For our testing the lab setup looks like this:

INST1 is a clustered instance of SQL with 2 nodes as possible owners, running SQL 2012 CU3. W2K8R2N3 is a server hosting a standalone instance of SQL 2012 CU3. All 3 servers are nodes in the same Windows Server Failover Cluster (WSFC), SQLAGCLUST.

Design decision #1: Asynchronous versus Synchronous secondary

We are allowed to configure either; but note the latency effects that synchronous secondary can have, especially if W2K8R2N3 was on a WAN link, I would prefer to use asynchronous in that case.

Design decision #2: Why not automatic failover for the secondary replica?

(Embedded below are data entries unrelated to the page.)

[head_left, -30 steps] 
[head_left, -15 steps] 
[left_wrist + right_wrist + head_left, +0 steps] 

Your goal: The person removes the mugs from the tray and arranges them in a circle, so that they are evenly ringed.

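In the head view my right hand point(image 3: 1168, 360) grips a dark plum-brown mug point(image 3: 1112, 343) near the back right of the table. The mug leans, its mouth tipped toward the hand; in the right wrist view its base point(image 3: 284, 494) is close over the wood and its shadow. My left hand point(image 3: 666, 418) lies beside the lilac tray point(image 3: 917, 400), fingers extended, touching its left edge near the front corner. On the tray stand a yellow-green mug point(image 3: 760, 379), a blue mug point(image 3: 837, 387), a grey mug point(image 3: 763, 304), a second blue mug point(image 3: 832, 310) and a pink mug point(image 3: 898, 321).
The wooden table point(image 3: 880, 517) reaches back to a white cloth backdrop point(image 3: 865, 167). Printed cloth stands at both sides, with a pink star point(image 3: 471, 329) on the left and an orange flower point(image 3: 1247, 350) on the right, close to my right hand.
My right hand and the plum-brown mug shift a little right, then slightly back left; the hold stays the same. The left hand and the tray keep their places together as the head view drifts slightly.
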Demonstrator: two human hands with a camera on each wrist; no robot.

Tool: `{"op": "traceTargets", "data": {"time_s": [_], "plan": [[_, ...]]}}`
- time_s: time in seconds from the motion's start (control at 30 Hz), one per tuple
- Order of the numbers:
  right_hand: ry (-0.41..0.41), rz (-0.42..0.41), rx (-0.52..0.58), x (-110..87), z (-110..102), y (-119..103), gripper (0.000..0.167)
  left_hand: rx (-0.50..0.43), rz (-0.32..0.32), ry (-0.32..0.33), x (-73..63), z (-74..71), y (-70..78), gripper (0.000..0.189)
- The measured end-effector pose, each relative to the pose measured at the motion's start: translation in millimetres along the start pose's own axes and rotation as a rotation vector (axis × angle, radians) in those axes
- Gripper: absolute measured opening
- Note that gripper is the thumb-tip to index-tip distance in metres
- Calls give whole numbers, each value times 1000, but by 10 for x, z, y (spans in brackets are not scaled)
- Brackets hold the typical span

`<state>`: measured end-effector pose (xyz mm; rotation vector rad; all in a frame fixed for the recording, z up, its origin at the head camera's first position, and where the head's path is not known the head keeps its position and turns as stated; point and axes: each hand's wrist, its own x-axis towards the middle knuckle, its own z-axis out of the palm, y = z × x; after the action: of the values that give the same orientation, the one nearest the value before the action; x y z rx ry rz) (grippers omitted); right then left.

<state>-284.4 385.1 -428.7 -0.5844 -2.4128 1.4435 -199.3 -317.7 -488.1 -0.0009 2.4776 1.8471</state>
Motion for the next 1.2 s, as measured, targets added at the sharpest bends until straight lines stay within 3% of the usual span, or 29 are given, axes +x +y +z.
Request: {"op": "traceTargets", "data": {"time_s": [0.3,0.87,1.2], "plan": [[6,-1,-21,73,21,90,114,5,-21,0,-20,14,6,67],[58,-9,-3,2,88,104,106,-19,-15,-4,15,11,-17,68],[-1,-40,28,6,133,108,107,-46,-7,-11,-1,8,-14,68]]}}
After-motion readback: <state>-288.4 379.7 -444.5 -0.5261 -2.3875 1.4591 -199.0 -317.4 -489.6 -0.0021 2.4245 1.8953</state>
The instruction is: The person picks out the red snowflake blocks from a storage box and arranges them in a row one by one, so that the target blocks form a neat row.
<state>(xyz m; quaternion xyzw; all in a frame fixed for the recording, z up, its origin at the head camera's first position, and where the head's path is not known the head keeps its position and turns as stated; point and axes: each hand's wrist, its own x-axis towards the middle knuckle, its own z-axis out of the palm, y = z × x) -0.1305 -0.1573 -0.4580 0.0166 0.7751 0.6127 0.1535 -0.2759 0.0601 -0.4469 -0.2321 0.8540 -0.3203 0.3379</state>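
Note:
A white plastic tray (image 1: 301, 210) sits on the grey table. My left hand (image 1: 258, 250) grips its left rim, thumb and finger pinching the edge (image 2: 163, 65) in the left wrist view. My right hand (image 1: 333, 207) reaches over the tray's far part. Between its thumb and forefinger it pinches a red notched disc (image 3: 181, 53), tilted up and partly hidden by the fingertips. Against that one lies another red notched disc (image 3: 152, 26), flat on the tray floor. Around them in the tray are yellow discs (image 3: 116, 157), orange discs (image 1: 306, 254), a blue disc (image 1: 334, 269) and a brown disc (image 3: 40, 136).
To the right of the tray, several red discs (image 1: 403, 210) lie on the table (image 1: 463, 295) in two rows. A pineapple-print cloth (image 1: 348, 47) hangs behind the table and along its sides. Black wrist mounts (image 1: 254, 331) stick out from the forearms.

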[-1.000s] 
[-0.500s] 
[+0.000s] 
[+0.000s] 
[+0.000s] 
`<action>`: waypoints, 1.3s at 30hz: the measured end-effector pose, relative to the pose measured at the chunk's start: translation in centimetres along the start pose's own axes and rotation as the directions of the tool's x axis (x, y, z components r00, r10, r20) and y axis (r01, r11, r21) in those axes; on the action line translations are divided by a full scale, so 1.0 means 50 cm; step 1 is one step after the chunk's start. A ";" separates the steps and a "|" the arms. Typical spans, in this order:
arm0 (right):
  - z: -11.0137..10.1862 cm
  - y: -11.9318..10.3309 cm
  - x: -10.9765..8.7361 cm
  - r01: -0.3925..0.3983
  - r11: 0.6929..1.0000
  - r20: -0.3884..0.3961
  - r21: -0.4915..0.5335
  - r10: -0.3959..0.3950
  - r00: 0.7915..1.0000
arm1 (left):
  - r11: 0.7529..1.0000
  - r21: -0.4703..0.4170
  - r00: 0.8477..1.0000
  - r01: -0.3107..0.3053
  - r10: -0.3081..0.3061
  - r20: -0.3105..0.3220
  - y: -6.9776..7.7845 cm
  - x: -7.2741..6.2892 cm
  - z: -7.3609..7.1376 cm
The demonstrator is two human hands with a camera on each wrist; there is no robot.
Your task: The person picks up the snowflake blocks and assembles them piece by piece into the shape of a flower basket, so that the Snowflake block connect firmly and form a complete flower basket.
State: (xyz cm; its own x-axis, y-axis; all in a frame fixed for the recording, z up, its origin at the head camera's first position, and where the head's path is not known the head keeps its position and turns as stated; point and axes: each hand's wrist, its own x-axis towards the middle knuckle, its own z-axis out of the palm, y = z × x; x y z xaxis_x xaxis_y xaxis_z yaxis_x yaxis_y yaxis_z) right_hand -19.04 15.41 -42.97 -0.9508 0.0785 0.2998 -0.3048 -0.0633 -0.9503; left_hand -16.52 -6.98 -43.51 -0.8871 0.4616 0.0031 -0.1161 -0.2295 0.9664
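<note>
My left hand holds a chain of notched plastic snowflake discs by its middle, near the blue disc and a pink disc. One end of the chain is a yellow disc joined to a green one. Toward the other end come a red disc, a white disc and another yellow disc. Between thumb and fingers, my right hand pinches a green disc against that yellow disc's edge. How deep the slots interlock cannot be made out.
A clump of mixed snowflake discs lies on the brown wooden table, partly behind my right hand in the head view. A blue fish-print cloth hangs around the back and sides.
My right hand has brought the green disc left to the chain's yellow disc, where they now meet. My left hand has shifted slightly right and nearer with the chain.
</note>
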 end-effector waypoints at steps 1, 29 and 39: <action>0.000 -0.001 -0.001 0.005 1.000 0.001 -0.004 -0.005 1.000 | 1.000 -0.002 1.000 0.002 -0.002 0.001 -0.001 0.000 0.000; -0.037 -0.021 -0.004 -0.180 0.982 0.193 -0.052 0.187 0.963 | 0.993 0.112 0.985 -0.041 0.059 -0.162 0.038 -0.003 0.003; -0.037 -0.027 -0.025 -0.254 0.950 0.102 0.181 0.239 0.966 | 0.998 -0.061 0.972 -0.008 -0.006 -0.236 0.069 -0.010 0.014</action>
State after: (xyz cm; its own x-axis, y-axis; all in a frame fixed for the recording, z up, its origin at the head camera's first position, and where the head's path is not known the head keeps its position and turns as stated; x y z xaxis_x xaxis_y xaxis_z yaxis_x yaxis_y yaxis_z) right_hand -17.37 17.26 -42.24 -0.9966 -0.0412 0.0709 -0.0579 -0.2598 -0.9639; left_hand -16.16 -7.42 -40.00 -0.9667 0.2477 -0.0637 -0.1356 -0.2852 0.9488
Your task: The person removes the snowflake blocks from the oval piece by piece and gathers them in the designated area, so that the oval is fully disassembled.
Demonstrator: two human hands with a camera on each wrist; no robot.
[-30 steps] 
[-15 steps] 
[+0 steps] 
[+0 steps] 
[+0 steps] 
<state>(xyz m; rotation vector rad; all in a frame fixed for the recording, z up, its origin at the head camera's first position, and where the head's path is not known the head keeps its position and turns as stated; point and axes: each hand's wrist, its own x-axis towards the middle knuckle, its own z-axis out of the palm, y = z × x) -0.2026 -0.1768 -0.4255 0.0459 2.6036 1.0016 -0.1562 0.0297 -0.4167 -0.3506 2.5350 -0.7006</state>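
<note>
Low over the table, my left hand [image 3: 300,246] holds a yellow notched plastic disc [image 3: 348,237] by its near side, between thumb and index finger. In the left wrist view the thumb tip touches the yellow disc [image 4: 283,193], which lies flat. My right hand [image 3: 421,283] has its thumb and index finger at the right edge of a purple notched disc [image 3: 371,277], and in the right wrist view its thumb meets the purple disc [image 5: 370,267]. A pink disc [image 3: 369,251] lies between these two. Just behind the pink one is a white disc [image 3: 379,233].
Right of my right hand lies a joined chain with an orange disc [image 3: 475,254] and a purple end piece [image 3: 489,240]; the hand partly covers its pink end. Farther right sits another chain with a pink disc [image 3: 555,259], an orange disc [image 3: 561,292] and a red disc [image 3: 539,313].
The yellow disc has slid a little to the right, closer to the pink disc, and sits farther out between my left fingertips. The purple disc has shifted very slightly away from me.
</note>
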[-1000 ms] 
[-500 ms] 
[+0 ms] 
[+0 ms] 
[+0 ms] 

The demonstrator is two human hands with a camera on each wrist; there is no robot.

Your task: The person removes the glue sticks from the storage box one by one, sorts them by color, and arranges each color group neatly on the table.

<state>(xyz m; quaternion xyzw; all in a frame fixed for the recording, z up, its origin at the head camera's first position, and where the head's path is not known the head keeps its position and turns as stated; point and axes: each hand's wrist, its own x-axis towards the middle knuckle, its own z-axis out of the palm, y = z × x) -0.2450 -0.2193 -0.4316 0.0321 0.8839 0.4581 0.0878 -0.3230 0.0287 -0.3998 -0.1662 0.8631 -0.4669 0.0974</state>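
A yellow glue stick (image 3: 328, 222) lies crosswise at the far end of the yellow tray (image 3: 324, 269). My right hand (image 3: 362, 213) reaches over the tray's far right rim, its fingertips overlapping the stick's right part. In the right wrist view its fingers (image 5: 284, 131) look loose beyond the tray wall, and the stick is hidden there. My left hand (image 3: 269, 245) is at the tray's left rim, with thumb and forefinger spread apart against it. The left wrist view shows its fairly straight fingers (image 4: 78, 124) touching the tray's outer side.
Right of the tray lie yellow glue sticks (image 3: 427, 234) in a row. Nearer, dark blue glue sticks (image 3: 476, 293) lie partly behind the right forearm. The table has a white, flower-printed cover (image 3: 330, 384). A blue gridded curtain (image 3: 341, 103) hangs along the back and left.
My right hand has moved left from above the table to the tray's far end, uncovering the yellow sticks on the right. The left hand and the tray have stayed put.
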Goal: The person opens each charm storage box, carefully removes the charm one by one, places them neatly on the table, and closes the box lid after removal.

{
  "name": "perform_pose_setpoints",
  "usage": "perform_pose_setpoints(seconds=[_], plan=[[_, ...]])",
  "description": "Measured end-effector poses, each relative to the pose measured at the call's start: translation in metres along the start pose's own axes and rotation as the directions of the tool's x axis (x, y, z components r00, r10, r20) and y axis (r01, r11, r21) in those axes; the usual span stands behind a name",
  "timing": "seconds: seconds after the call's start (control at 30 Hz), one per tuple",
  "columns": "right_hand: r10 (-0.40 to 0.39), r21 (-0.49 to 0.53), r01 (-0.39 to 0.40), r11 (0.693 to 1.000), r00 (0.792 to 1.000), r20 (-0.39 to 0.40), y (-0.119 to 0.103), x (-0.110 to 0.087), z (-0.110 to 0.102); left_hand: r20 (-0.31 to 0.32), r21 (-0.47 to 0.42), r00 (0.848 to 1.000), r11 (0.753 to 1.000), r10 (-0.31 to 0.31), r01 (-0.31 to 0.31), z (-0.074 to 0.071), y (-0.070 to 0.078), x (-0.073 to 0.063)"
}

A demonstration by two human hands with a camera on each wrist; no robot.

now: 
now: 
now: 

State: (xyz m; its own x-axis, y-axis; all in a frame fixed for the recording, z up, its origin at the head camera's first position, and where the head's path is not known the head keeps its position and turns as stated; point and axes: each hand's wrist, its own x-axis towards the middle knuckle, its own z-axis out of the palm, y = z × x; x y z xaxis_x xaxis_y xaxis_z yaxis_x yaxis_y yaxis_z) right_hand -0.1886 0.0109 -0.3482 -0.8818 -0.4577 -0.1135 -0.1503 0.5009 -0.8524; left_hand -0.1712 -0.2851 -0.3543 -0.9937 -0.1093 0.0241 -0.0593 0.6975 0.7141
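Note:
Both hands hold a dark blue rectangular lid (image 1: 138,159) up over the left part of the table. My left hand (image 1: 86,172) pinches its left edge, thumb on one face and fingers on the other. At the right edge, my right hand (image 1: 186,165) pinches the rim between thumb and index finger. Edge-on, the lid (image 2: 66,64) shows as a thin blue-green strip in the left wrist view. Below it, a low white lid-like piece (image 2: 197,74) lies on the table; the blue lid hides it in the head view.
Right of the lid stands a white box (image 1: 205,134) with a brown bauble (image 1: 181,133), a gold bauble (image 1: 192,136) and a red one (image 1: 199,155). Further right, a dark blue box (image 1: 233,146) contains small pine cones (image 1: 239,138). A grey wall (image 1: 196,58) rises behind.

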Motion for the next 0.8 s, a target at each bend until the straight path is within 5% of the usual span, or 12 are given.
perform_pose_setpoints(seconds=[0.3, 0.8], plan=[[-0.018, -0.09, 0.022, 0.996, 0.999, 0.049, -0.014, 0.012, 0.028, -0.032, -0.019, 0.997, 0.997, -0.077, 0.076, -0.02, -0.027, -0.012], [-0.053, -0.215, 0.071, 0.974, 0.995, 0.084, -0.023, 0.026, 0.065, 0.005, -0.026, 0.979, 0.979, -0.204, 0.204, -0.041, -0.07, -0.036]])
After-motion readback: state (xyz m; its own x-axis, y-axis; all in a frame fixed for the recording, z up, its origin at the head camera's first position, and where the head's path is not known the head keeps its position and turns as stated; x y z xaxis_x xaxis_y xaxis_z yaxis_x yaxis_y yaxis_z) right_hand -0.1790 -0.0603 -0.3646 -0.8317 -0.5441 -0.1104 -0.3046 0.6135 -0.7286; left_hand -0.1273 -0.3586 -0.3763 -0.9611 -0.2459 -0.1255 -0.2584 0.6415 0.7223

While configuring this setup, please note that while we are allowed to have a synchronous replica, it is not allowed to make that as automatic failover partner. If you try to configure W2K8R2N3 as a synchronous replica with automatic failover:

USE [master]
GO
ALTER AVAILABILITY GROUP [FCI_AG]
MODIFY REPLICA ON N’INST1′ WITH (PRIMARY_ROLE(READ_ONLY_ROUTING_LIST = (N’W2K8R2N3′)))
GO
ALTER AVAILABILITY GROUP [FCI_AG]
MODIFY REPLICA ON N’INST1′ WITH (FAILOVER_MODE = AUTOMATIC)
GO

When you do this, you will receive the following error message:

Msg 35215, Level 16, State 17, Line 1
The Alter operation is not allowed on availability replica ‘INST1’, because automatic failover mode is an invalid configuration on a SQL Server Failover Cluster Instance. Retry the operation by specifying manual failover mode.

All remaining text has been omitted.